それからしばらくリリィの頭を撫でてあげて、ようやく満足してくれたらしいリリィが俺から少し離れる。
それでもかなり近い距離なのだがまぁいいか。
「それでネストさんは何か用事でも?」
その時ふと思い出したかのように、アスハさんが俺に聞いてくる。
「あ……あー」
そこで俺自身、ギルドへ行こうとしていたことを思い出した。
それは元はといえば少しでも気を紛らわすためだ。
「……いや、特にないよ」
しかし俺はやっぱりギルドへ行くのは止めることにした。
「そうですか。

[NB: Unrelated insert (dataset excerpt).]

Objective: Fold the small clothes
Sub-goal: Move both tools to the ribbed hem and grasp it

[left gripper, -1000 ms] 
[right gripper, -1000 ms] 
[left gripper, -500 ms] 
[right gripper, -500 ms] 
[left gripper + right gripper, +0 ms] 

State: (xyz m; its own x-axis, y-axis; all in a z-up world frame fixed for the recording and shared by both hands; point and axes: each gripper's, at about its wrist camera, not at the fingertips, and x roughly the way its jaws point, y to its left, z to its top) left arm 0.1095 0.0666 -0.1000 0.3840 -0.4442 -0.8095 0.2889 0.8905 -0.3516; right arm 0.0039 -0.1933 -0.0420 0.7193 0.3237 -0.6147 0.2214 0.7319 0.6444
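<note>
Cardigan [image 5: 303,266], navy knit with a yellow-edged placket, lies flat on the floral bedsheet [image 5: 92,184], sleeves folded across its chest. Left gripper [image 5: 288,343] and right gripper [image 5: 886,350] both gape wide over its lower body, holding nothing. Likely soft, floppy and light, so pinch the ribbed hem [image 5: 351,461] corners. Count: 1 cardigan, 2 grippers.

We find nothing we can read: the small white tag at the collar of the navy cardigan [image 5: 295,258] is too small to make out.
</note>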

実は私たちももう用事は済ませたので、これからどうしましょう?」
なぜなら既に十分、俺の気を紛らわすことができたから。
「じゃあお城にいこう!」
俺はトルエたちも待たせているので一度城へと帰るよう提案し、そしてリリィと手をつなぎながら城へと脚を向けたのだった。
「…………」
俺は今正座させられていた。
時を少し遡って説明しよう。
まず俺はアウラたちを連れて城へと帰り、トルエたちが待っている部屋へとたどり着いた。
そして部屋の扉を開けてからようやくそういえばアウラたちは獣人が苦手だったことを思い出し、慌てて部屋の外に出そうとしたのだ。
しかし時すでに遅くアウラたちの目にはトルエと遊ぶニアに向けられている。
それでも何とか俺はアウラとアスハさんだけは部屋の外に出すことに成功し、部屋の扉を閉めた。
因みにリリィは獣人が苦手なはずなのだがどうしてか部屋の中に我先にと入っていってしまっている。
そこでようやくアウラたちに向かい合う。
途端―――
「あの女誰(ですか)?」
―――と問い詰められた。
それも物凄い笑顔で。
そして今に至る、というわけだ。
俺は正座をしながら、まずニアに出会うまでの話、そしてブロセルたちをビエスト国に連れて帰るまでの話、そして今までの話を二人に説明した。
もちろん所々言わない方がいいところは端折ったが。
「……ふぅ……」
これで二人も納得してくれただろう、と俺は溜息をつく。
「…………」
しかしどういうわけか二人は黙り込んだままだ。
「……ねぇ」
「ん?」
そしてしばらく経ってからようやくアウラに呼びかけられた。
「そのニアって娘、いくらで買ったのかしら?」
「……」
今度は俺が、そのアウラの質問に黙りこむ。
なぜならそれはちょうど俺が先ほどの説明で言わない方がいいと端折ったところだったからだ。
しかし聞かれたからには答えないわけにはいかない。
「……えっと、せ、千五百エンくらいだった、かな?」
あまり黙っているのも怪しいかもしれないと俺は慌てて答えるが、さすがに本当の値段の千五百万エンはまずいと思った結果、つい桁を外しすぎてしまった。
これではさすがに信じてくれないかもしれない……。
「へぇ……千五百エン……ねぇ?」
しかし運がいい事にアウラは値段を呟きながらこくこくと頷いている。
どうやら信じてくれたようだ。
「そ、そうなんだよ、ハハ……」
アウラが信じてくれたことに、俺は安心から思わず頬が緩むのを堪えきれなかった。
「―――じゃあトルエに聞いてくるわね」
「はい、お願いします」
……え、と思ったときには既に俺はアスハさんによって後ろからしがみつかれ、アウラは部屋の中へと入っていっている。
「ち、ちょっと待って!?」
慌てて引きとめようとするも時すでに遅し。
後ろからはがっちりとアスハさんが俺にしがみついていて、抜け出せない。
「もう観念してください?」
「……はい」
後ろからアスハさんが俺の耳元でそう囁いてくる。
……これは後で怒られるのは免れられないな、とさすがに諦めた俺だったがふと気づいてしまった。
アスハさんの胸が当たっていることに―――。